A spokesman for the Washington-based Group Health Assn. of America, the leading HMO trade group, bristled at Mr. Weiss' assertion.

The Weiss ratings, which focus on the financial solvency of HMOs, do not provide any indicators of the quality of care, he pointed out. Weiss draws its information from annual NAIC filings and surveys of HMOs. The report covers 1994, the most recent year for which data is available.

"Martin Weiss says that HMOs do not do enough to take care of their members' health. That is totally incorrect and unacceptable," the GHAA spokesman said. "Study after study has shown that the quality of medical care in HMOs is as high or higher in many cases than in fee-for-service medicine."

According to its most recent tally of medical loss ratios, Weiss singled out CaliforniaCare Health Plan as an example of a large network/independent practice association HMO that spends less than 75 cents on medical care for every dollar of premium it collects from its 2 million members-far below the national IPA model average of 83 cents for each premium dollar collected.

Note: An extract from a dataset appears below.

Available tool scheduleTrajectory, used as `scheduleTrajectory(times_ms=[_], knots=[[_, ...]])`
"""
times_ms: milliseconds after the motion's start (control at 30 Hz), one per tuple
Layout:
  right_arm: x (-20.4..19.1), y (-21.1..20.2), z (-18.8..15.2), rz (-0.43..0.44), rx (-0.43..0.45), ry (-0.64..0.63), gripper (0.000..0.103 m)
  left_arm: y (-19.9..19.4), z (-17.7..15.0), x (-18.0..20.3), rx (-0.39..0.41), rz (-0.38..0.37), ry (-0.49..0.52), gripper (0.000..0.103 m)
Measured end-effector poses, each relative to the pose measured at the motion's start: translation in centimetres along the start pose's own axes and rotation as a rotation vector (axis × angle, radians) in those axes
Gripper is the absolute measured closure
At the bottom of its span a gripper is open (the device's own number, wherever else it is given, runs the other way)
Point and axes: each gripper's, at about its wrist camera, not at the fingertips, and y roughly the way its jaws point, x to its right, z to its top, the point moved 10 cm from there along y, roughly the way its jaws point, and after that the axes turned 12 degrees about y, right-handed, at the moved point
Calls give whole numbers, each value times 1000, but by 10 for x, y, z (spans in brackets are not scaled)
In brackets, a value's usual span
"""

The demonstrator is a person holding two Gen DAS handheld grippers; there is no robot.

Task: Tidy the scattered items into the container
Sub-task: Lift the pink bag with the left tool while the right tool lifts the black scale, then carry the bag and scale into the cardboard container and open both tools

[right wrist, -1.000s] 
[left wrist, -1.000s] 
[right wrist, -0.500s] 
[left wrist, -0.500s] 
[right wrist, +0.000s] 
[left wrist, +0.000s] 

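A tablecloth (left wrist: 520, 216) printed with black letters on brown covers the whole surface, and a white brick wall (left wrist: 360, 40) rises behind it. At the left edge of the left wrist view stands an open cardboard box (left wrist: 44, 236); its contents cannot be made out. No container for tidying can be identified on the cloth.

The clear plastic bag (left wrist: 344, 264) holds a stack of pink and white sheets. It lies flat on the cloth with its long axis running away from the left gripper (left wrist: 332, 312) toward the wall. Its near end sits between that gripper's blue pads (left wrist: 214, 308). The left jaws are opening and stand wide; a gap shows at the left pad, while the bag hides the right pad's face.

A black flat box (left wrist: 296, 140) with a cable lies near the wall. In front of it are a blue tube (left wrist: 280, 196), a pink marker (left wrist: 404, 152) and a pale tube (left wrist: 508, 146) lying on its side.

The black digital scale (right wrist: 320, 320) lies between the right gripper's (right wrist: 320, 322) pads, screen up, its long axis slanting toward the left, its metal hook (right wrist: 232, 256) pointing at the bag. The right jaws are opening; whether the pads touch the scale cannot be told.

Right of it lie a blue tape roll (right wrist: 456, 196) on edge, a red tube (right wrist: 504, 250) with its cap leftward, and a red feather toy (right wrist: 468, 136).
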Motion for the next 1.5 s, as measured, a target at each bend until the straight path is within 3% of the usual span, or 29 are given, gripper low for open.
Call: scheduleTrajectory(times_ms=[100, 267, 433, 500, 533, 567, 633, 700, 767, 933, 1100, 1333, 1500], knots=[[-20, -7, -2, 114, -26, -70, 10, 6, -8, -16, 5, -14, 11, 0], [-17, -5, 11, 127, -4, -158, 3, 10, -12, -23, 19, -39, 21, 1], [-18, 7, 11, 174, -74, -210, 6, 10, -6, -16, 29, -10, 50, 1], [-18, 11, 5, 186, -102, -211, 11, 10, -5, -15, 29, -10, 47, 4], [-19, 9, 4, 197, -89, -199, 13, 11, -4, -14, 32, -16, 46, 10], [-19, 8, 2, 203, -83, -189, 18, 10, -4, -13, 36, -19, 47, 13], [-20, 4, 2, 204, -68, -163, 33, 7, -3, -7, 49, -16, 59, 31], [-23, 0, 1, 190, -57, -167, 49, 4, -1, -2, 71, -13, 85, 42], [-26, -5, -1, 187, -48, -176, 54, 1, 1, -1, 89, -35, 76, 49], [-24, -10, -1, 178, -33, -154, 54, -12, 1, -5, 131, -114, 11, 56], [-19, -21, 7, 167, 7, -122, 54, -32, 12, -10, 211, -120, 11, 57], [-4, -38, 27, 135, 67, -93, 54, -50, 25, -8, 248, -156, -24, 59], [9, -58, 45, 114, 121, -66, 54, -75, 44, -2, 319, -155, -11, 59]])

At the other end of the spectrum, Oakland, Calif.-based Kaiser Foundation Health Plan Inc., the largest group-model HMO in the country with 5.8 million enrollees, spends more than 98 cents of every premium dollar on medical expenses, Weiss Ratings found.

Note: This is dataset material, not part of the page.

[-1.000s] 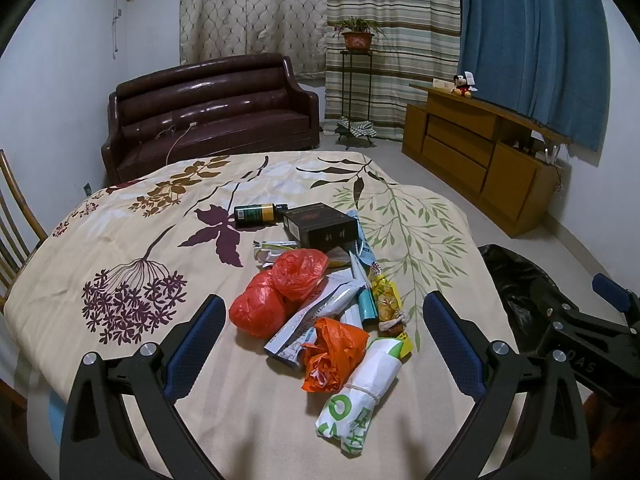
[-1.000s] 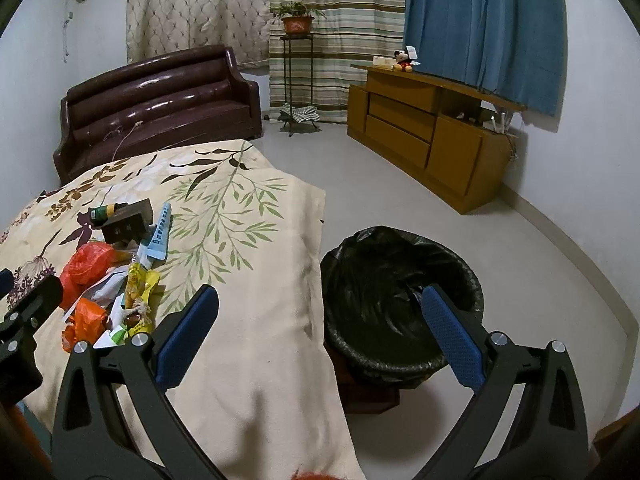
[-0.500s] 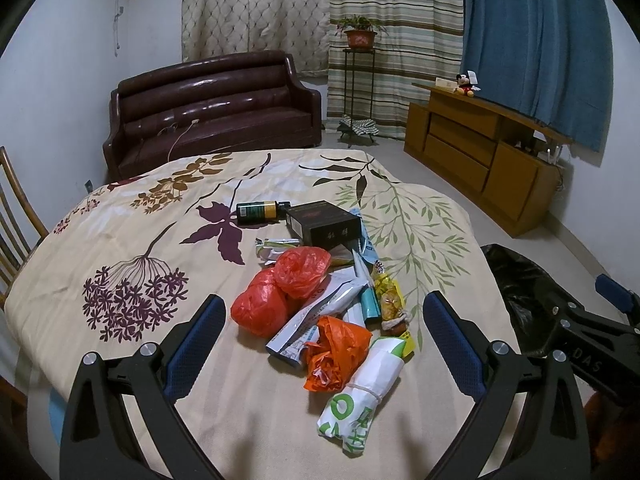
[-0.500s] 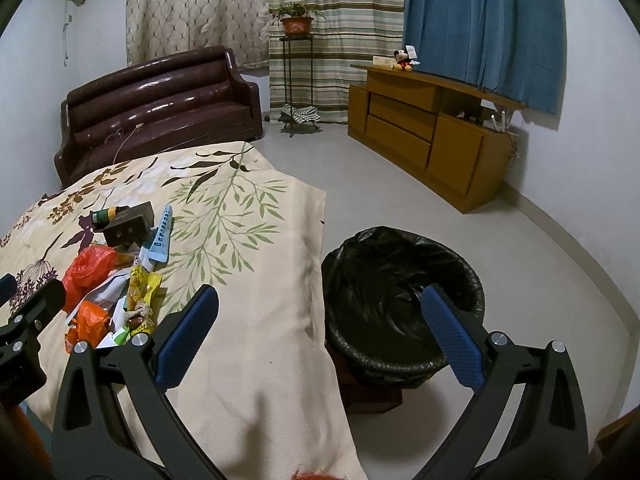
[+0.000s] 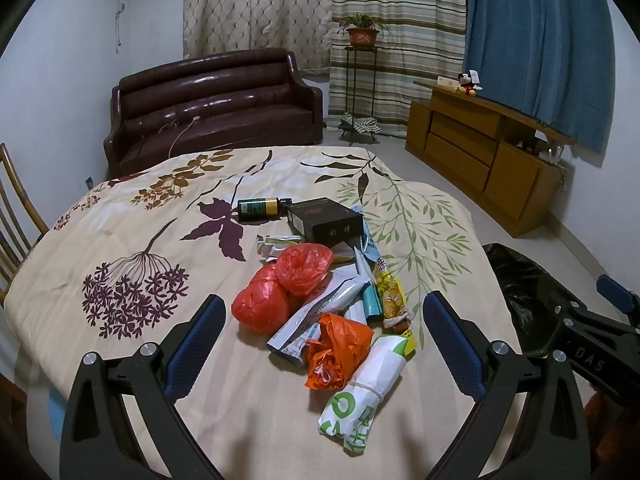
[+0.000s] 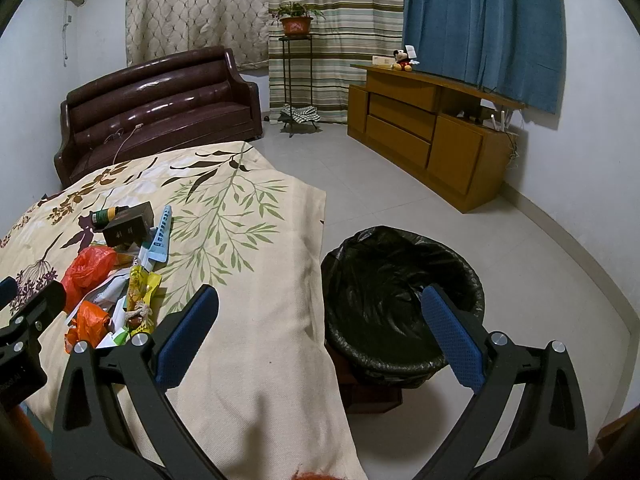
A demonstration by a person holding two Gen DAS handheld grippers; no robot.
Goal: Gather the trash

The national average of medical spending for group and staff model HMOs is 89.2% of premiums collected, according to Weiss. However, there is wide disparity in the amounts these types of HMOs spend on medical care because of the varied accounting methods these plans use, a Weiss spokeswoman explained.

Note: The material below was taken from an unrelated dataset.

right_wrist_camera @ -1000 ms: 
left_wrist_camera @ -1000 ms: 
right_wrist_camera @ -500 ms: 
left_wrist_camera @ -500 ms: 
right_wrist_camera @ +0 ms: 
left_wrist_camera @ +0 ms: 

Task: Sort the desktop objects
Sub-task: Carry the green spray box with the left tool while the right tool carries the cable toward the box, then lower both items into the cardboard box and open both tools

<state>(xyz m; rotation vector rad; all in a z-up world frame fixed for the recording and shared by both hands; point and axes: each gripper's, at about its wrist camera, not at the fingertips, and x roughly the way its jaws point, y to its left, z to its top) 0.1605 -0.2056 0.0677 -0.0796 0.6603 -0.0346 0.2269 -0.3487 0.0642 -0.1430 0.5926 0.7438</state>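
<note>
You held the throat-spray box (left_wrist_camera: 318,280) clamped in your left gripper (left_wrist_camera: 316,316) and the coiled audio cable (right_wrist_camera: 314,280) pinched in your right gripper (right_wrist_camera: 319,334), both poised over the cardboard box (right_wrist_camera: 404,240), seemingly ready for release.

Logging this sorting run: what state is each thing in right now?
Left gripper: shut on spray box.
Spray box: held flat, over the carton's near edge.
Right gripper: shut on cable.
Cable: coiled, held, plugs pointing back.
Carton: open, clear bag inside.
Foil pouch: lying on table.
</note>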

Not all group-model HMOs allocated more premium dollars toward medical expenses than their network and IPA-model counterparts, Weiss found.

For example, Kaiser Foundation Health Plan of Georgia, a group-model HMO with 175,055 members, spent just 72.42% of its premiums on medical expenses, while CIGNA Healthcare of Florida Inc., a mixed IPA-staff model HMO with 72,333 enrollees, spent 93.33% of its premiums on medical care, according to Weiss Ratings.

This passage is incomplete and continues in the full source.